Study flowchart. Enrollment strategy for the MERCED trial. Eligible patients had evidence of ischemic heart disease and were required to have a normal gynecological screening. Randomized patients were allocated to receive placebo or raloxifene, in a double-blinded manner during the first phase of the study, and switched to the other treatment arm for the second phase, after a 4-week washout period. *2 patients randomized to placebo discontinued treatment due to medication intolerance.

Figure 1. Study flowchart. Enrollment strategy for the MERCED trial. Eligible patients had evidence of ischemic heart disease and were required to have a normal gynecological screening. Randomized patients were allocated to receive placebo or raloxifene, in a double-blinded manner during the first phase of the study, and switched to the other treatment arm for the second phase, after a 4-week washout period. *2 patients randomized to placebo discontinued treatment due to medication intolerance.

The protocol was approved by the local ethics committee of each participating center and the Agencia Española del Medicamento..

Analysis of blood samples for biochemistry and coagulation was conducted in a centralized manner. Endothelial function analysis was performed at each participating center using the same study protocol and sonographic equipment and software. Measurements of endothelial function parameters were also centrally evaluated.

Study Population

Consecutive postmenopausal women (plasma estradiol levels<30 pg/mL and FSH>40 UI/L), aged ≤70 years, admitted to the cardiology department of the participating centers, with documented coronary artery disease (at least 1 vessel with a stenosis >70% or history of a previous myocardial infarction) were assessed for eligibility. Exclusion criteria were contraindications to raloxifene (previous venous thrombotic disorders, hepatic disease, breast or endometrial cancer), chronic renal failure (creatinine >2mg/dL), participation in a clinical trial<30 days prior to randomization or having received hormone replacement therapy in the previous 6 months. All patients gave written informed consent. Before enrollment, patients underwent a thorough gynecological evaluation consisting of a pelvic exam, pap smear and mammography in all patients, and pelvic sonography when indicated.
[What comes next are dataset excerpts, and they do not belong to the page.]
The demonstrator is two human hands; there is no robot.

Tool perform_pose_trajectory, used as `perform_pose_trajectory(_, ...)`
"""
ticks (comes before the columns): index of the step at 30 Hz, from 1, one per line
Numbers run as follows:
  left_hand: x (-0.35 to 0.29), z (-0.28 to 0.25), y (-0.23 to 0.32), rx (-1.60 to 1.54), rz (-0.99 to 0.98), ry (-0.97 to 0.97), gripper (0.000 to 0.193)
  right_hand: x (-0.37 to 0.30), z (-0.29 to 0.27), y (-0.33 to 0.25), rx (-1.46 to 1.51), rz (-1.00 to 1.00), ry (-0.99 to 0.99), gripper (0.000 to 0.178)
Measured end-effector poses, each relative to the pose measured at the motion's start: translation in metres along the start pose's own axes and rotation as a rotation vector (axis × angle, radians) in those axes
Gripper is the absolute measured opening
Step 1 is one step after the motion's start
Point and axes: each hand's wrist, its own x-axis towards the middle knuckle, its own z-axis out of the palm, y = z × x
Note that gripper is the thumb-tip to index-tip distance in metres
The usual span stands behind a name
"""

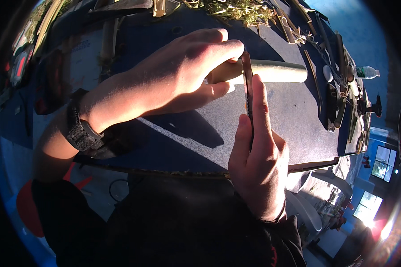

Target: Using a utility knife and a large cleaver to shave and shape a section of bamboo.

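On the dark blue mat [294, 111] lies a pale, rounded length of bamboo [283, 71], pointing right. My left hand [187, 66] is closed around its left end, thumb below and fingers above. A narrow, dark, coppery tool with a notched edge [247, 80], like a saw blade, crosses the bamboo just right of those fingertips. My right hand [263, 155] grips the tool from the near side, with the index finger stretched along it. Inside the fist, the handle is mostly hidden. Whether the notched edge bites into the bamboo I cannot tell.
Green and straw-coloured shavings [240, 12] heap at the table's far edge. Sticks, cords and hand tools crowd the right side, with a clear plastic bottle [366, 72] and a power drill [377, 107] beyond. The table's near edge [314, 165] runs close to my body.
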Motion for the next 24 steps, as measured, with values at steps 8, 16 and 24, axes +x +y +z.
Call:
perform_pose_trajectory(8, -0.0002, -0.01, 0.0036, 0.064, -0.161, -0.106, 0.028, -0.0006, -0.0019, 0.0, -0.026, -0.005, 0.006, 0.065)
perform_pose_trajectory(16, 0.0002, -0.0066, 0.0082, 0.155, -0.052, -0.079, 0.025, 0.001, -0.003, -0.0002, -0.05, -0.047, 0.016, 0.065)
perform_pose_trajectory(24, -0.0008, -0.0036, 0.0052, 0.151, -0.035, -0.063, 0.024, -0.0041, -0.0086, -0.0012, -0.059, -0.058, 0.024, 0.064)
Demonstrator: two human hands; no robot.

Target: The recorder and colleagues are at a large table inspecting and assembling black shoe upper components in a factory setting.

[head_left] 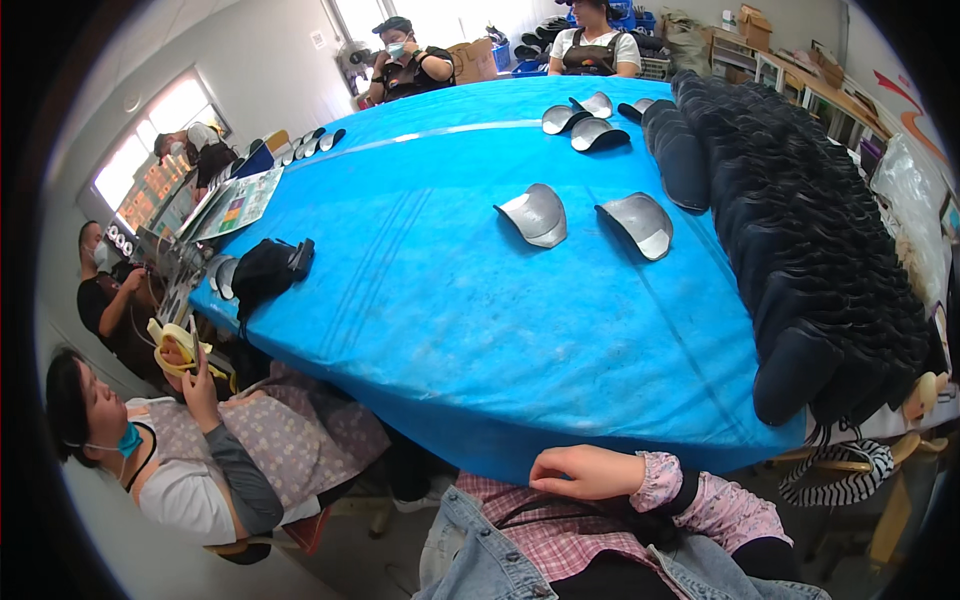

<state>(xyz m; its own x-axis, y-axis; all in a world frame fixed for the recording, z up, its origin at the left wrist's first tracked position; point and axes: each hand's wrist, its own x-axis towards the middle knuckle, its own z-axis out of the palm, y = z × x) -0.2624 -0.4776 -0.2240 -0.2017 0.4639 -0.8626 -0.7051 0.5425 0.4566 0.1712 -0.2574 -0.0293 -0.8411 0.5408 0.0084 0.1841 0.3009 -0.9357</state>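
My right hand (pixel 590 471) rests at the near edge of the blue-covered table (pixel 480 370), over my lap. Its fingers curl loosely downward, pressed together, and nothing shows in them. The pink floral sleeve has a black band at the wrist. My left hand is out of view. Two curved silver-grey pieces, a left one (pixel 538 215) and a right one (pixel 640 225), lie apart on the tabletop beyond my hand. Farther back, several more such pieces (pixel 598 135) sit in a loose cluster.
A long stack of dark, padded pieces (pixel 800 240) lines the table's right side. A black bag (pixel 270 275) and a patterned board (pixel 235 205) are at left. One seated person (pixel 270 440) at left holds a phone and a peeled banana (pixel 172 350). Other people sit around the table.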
Endothelial Function Assessment

Endothelial function was studied using high-resolution ultrasound of the brachial artery, according to a previously validated technique.3, 12 Blind analysis of all images was conducted centrally by a blinded investigator.

The studies were carried out in a quiet, temperature-controlled room (24°C) with the patient in the supine position, using a high resolution vascular probe connected to a conventional ultrasound. All studies were performed at the same time of day, and patients rested for at least 10min prior to beginning the study.
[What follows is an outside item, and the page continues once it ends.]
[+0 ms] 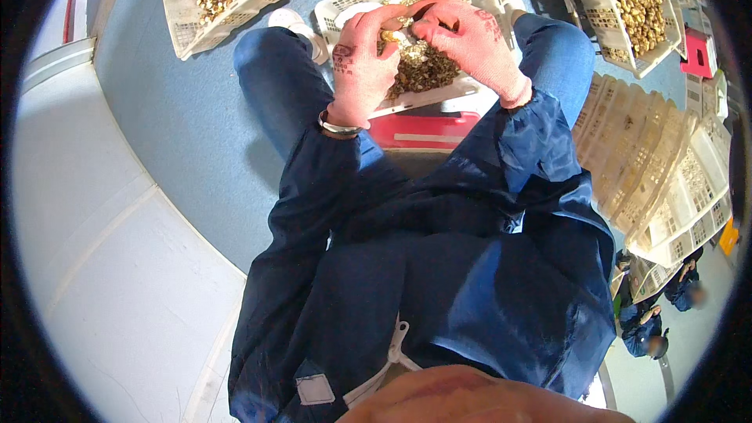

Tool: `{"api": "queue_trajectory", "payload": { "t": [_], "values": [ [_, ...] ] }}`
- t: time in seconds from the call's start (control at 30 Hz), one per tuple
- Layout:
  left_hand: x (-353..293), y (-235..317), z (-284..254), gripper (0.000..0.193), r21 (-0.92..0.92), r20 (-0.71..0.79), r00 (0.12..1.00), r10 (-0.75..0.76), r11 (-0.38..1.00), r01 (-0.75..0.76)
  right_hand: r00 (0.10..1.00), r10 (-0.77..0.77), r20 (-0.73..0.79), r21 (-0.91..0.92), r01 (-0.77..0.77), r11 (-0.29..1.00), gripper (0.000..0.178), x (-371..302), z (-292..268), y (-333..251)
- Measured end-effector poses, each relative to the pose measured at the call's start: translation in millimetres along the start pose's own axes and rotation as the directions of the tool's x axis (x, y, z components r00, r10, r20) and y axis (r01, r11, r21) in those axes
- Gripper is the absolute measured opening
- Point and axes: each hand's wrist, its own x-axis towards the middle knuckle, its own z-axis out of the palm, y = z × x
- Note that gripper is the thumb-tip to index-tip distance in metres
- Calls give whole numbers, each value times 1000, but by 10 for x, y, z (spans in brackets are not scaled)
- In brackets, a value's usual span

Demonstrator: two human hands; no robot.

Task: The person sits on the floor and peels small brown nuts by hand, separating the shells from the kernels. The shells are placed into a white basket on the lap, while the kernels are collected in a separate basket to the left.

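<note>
In front of me, between my knees, stands a white plastic basket [325, 12] holding small brown and golden rounded pieces [427, 70] that look like mushrooms. Above it, both hands wear pink gloves with dark printing, and their fingertips come close together. My left hand [364, 66] has its fingers curled, near a small golden piece, with a metal band at the wrist. Curled too, my right hand [474, 37] bends its fingers and thumb inward at the basket's right side. What the fingertips hold is too small to make out.
A pink-red box [423, 131] sits below the basket's near edge. More filled white crates stand at the far left [184, 23] and far right [623, 55]. Stacked baskets [627, 157] lie right of my leg. A white wall panel [117, 266] is at left. People in dark clothes [644, 329] appear lower right.
</note>
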Motion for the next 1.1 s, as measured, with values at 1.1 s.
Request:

A longitudinal section of a nontortuous segment of the right brachial artery 2cm to 5cm above the elbow was scanned. The center of the artery was identified by obtaining the clearest image of the anterior and posterior arterial wall layers. Each scan consisted of a longitudinal image of the brachial artery and a pulsed wave Doppler spectral display of the brachial artery flow. Endothelial-dependent vasodilation was assessed by analysis of the brachial artery diameter changes in response to an increase in flow. Reactive hyperemia was achieved by the rapid release of a pneumatic pressure cuff placed around the forearm, distal to the arterial segment scanned, which was inflated up to 300mmHg during 4 to 5min. A pulsed wave Doppler signal of the brachial artery flow and bidimensional images were recorded 55 s to 65 s after cuff release.

Blind analysis of all images was conducted centrally by a blinded investigator. Staff at each participating center was specifically trained to perform the endothelial function analysis in a standardized protocol.
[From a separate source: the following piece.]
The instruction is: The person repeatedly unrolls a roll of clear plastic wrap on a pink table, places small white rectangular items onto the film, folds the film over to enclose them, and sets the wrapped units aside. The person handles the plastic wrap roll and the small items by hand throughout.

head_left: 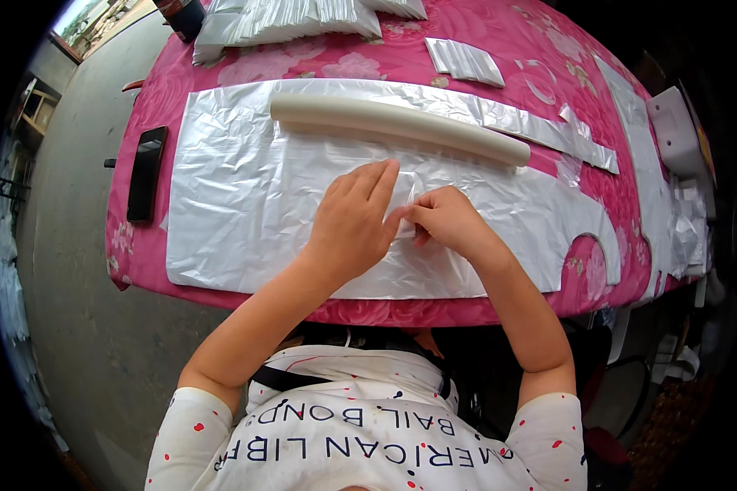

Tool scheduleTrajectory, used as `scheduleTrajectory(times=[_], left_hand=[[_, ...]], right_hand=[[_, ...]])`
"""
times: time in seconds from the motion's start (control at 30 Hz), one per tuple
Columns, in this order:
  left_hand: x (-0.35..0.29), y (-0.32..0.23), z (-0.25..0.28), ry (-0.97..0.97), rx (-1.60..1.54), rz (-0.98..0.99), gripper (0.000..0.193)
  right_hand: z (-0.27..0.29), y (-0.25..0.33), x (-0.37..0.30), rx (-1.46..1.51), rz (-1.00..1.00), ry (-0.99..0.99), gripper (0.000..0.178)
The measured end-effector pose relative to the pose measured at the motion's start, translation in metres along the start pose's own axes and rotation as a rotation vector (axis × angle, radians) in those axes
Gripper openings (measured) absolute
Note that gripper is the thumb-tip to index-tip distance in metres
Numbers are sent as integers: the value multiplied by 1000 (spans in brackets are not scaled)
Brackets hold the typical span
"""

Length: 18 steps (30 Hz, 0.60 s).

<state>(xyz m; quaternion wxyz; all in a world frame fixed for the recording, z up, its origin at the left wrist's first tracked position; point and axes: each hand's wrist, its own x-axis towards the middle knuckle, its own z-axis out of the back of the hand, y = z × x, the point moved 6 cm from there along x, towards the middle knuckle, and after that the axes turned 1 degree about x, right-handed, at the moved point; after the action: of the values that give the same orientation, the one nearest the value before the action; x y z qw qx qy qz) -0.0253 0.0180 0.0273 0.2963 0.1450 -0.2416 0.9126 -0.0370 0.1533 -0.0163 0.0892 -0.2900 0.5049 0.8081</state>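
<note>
A stack or sheet of silvery-white plastic vest bags [229,204] lies flat before me, its cut-out handles toward the right. On it my left hand [354,211] rests with straight fingers, its thumb apart and touching a small folded piece of white plastic [404,190]. My right hand [450,219] is closed in a pinch at the near edge of that piece, beside the left thumb. Its lower fingers are partly hidden. Just beyond both hands, a cream-coloured roll [401,127] lies slantwise across the bags.
A black phone [146,174] lies at the table's left edge. Piles of folded plastic [295,23] and a dark container [180,16] stand at the back. Another folded bundle [464,62], plastic strips [549,135] and a white box-like object [680,131] are farther right on the pink tablecloth [368,312].
</note>
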Motion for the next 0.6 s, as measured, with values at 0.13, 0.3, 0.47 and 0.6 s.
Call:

Flow-mediated vasodilation (FMD) was used as an index of endothelium-dependent vasodilation and was calculated as the percentage change in brachial artery mean diameter after reactive hyperemia over that obtained at baseline. Flow was estimated from the velocity-time integral of the pulsed wave Doppler signal and heart rate. Vasodilation induced by sublingual nitroglycerine was used as an index of endothelium-independent vasodilation.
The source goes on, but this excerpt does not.